**What is needed**
Make an exact copy of the whole listing, but leave its pictures out.

++++

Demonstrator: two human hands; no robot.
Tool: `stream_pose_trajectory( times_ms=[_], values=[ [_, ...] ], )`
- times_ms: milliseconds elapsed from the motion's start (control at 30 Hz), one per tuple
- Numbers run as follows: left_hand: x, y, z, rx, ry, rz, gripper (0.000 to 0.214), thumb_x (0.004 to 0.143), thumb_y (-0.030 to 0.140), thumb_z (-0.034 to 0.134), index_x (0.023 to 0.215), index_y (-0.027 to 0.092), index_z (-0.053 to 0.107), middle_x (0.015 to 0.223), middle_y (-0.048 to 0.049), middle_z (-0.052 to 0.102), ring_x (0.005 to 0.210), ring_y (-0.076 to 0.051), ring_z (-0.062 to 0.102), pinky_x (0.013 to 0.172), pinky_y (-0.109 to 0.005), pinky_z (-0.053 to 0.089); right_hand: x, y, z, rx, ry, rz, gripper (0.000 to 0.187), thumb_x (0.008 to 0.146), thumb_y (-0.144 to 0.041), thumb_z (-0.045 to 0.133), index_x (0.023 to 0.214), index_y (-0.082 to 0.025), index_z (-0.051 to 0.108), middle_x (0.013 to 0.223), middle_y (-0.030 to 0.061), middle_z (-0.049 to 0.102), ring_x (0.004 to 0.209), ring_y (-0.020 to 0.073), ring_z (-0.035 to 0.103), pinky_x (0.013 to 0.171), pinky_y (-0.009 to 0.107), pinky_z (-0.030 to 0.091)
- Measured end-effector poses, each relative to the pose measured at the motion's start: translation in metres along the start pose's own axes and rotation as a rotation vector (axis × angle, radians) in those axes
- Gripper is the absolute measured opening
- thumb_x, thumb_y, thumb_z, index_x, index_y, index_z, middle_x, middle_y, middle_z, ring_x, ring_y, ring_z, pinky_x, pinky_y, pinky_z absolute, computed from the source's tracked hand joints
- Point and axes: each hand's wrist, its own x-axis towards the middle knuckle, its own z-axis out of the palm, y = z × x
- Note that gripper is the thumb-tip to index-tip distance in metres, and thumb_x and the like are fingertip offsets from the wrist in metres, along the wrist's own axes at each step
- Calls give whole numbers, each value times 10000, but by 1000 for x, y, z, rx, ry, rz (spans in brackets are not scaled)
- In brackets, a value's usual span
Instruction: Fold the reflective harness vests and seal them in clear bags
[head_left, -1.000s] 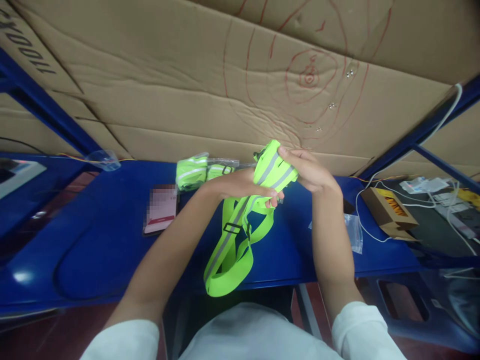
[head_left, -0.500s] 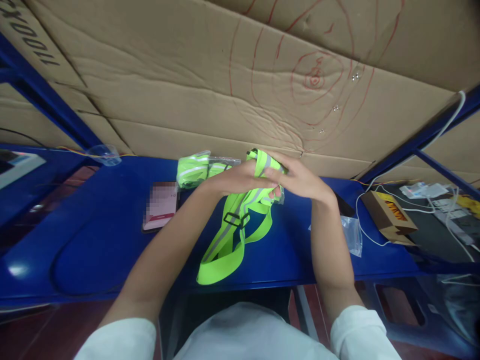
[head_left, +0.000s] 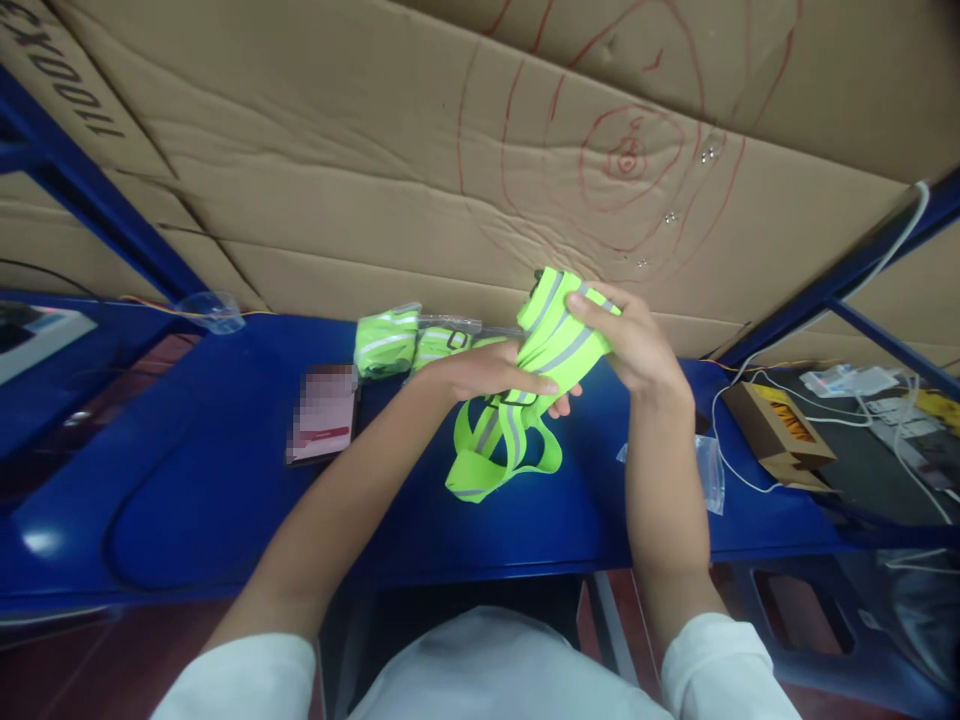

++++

**Answer box**
Demonstrator: two human hands; no robot.
Tool: `stream_pose_trajectory( times_ms=[_], values=[ [_, ...] ], )`
- times_ms: milliseconds elapsed from the motion's start (control at 30 Hz), one per tuple
- Numbers run as follows: left_hand: x, y, z, rx, ry, rz, gripper (0.000 to 0.214), thumb_x (0.004 to 0.143), thumb_y (-0.030 to 0.140), thumb_z (-0.034 to 0.134), index_x (0.023 to 0.215), index_y (-0.027 to 0.092), index_z (-0.053 to 0.107), middle_x (0.015 to 0.223), middle_y (-0.048 to 0.049), middle_z (-0.052 to 0.102), ring_x (0.005 to 0.210), ring_y (-0.076 to 0.051), ring_z (-0.062 to 0.102), pinky_x (0.013 to 0.172), pinky_y (-0.109 to 0.005), pinky_z (-0.053 to 0.089); right_hand: x, y, z, rx, ry, rz, gripper (0.000 to 0.187), thumb_x (0.008 to 0.146), thumb_y (-0.144 to 0.041), thumb_z (-0.045 to 0.133), index_x (0.023 to 0.214), index_y (-0.082 to 0.025), index_z (-0.051 to 0.108), middle_x (0.013 to 0.223), middle_y (-0.030 to 0.061), middle_z (-0.049 to 0.102), ring_x (0.004 to 0.209), ring_y (-0.020 to 0.073), ring_z (-0.035 to 0.103), pinky_x (0.013 to 0.171), pinky_y (-0.009 to 0.107), pinky_z (-0.030 to 0.091)
- Measured end-effector poses, each relative to the pose measured at the motion's start: translation in metres along the start pose's own axes and rotation as a rotation vector (axis × angle, radians) in those axes
- Gripper is the absolute measured opening
- thumb_x, thumb_y, thumb_z, index_x, index_y, index_z, middle_x, middle_y, middle_z, ring_x, ring_y, ring_z, pinky_x, pinky_y, pinky_z absolute, computed from the source's tracked hand joints
- Point and axes: each hand's wrist, its own x-axis towards the middle knuckle, its own z-axis out of the palm, y = z × x
- Note that gripper is the thumb-tip to index-tip distance in metres, and thumb_x and the like are fingertip offsets from the wrist in metres, along the wrist's own axes at each step
- Calls give whole numbers, each value times 10000, but by 1000 for x, y, z, rx, ry, rz (spans in brackets are not scaled)
- In brackets, a value's usual span
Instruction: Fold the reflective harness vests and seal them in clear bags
[head_left, -1.000s] 
[head_left, -0.500s] 
[head_left, +0.000s] 

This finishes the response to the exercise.